Question / Help Audio and video (multiple tracks) have all different lengths

glabifrons

New Member
I apologize in advance if I'm weak on some of the terminology. I'm a greybeard with tech, but a newb with AV recording/editing. I'm also not sure that this is a Linux issue, but I don't see a general forum for bug/issue discussion.

TL;DR: My most recent recordings have multiple audio tracks, and when I extract the audio tracks using either mkvextract or ffmpeg, they all have different lengths from the video and each-other. One example is ~40 seconds off over an hour. How can I extract the alternate audio tracks and keep them in sync?

Short description:
I just started doing some game recordings with separate tracks for the game and my microphone so I could do some post-recording rebalancing, and I ran into a problem. All of the videos (mkv) contain tracks with all different lengths, or at least that's how then end up after extraction (maybe some metadata external to the track is being missed during extraction?).
I've googled more than a little trying to solve this before coming here. One suggestion I saw in a thread with a person with a similar problem was to remux. I tried that, but the mp4 then had tracks with different lengths, so same problem, different container. Another suggestion was to use the Use Device Timestamps option in the input device configuration, but this version (current/stable) of the software does not appear to have that option.

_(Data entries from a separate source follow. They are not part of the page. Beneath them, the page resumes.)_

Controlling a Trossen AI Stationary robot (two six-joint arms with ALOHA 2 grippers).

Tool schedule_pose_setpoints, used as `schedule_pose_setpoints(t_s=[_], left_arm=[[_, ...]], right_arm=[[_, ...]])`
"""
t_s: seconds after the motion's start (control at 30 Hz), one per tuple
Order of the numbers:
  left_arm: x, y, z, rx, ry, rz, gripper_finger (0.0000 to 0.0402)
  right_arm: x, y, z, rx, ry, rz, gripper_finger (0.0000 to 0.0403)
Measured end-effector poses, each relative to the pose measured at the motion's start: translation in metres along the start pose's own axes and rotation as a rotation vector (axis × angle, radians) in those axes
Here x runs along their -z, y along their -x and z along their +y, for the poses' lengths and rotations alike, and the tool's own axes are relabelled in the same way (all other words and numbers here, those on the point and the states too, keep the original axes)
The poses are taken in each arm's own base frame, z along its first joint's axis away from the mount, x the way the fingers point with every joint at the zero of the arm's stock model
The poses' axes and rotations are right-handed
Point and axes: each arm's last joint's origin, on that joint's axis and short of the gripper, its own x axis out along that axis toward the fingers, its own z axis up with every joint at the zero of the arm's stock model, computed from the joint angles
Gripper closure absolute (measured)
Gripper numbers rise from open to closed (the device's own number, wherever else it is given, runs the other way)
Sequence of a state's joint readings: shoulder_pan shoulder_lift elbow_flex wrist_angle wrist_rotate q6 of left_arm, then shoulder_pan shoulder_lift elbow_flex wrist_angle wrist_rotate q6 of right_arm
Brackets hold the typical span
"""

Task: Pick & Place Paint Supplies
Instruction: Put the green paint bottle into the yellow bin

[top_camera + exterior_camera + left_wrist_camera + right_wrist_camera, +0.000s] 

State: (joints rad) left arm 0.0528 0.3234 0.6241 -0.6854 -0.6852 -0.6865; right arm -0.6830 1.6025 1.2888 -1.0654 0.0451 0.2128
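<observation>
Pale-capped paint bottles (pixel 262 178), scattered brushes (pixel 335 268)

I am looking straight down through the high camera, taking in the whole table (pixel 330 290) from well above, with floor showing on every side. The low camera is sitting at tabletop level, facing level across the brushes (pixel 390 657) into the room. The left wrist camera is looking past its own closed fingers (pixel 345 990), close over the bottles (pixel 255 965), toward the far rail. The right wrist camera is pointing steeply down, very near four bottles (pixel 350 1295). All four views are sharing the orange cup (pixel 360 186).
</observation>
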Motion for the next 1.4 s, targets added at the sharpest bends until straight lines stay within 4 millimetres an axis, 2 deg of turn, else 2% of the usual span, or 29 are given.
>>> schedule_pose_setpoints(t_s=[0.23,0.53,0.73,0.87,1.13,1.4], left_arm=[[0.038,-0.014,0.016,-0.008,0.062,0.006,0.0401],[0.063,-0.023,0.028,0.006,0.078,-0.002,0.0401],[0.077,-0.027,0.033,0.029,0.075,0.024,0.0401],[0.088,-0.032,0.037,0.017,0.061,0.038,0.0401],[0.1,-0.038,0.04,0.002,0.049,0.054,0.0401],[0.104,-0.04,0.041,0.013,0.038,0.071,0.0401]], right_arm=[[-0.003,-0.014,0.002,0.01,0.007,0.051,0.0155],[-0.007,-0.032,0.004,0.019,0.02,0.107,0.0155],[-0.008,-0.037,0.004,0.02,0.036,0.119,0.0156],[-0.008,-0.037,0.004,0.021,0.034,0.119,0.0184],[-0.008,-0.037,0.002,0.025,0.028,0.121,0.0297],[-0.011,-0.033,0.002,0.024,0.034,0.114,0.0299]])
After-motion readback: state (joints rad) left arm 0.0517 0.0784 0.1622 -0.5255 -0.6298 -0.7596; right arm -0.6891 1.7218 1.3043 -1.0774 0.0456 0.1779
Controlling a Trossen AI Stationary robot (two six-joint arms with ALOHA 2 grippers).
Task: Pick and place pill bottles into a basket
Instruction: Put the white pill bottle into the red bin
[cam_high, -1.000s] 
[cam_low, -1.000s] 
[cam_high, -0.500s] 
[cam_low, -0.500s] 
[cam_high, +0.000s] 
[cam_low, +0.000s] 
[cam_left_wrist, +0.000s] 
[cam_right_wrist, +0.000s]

My OBS Studio configuration:
Audio track 1 is game audio and mic already mixed.
Audio track 2 is game audio only.
Audio track 3 is microphone audio only (Plantronics headset).
Format is mkv.
Encoder is set to "(use stream encoder)".
Audio bitrates are all left stock at 160.
Sample rate is 44.1khz.

Details:
I'm using OpenShot for editing as it was the easiest I've tried, but unfortunately, it doesn't appear to support anything other than the primary audio track. If you have suggestions for video editing software which runs on Linux that may solve this issue, I'm open to them.
I extracted the second and third audio tracks using mkvextract's "tracks" option, which seemed extremely straightforward. I tried extracting the tracks to wav and aac, with and without the "-f" option, all with the same results.
When imported into OpenShot, one video (for example) was 00:10:03:01 long, while the second audio track was 00:09:14:03 and the third was 00:10:03:14 long (this is as close as I can tell with the granularity of OpenShot's GUI).
If I align the ends of the recordings, the beginning is way off. If I audibly align the recordings (aligning a sound with a graphic in the video) at the beginning (yes, it's off by a second or so), the audio at the end is horribly off. It appears some stretching and/or length-compression is needed, but I'm not sure why (or how, for that matter).
Another recording contained video which was 1:12:40:23 long, while audio track 2 was 1:12:04:01 long and audio track 3 was 1:12:44:08 long, a spread of ~40 seconds over an hour.
As mentioned above, I also used the "Remux Recordings" option to convert an mkv file to mp4, then used ffmpeg's "copy" audio codec to extract the tracks with the same results as the above.

Questions:
While writing up the below questions, it occurred to me to check the alternate tracks using VLC and it turns out they stay in sync when played from the original recording. There are also random audio drops, those I noticed in previous (non-multi-track) recordings I've done (and posted) previously.
Am I extracting the audio incorrectly? What do you recommend?
Is there metadata in the mkv which keeps the audio in sync? There must be, else VLC wouldn't be able to play it back in sync.
I'm mainly looking for a way to extract the audio while keeping it in sync, but am also interested in eliminating the audio drops I'm experiencing.

Software and hardware:
My OBS Studio is the current stable version (20.1.0).
My OS is Ubuntu MATE 16.04 LTS (fully up to date).
My rig is an i7-4790K with 32GB of DDR3/2400 RAM. There are only 5 CPUs made with faster thread performance, and the difference between this and the fastest (which is 4 generations newer) is less than 8%, so CPU performance should not be a problem.
My card is an EVGA GTX 950 FTW edition (~20% faster clocks than spec GTX 950), so not a monster, but it hasn't reached peak load during recordings either, at least it's never been when I've checked.
Audio is via Realtek ALC1150 in the GIGABYTE GA-Z97X-UD3H motherboard (I've had no audio issues at all with this outside of OBS Studio recordings).
Storage is via NFSv4 on a Solaris 11.3 server using ZFS with SSD ZIL & L2ARC (separate SSDs for write and read caches) backed by striped and mirrored 4TB 7200RPM drives so storage speed should not be an issue. Besides, the video is far higher bandwidth and is unaffected.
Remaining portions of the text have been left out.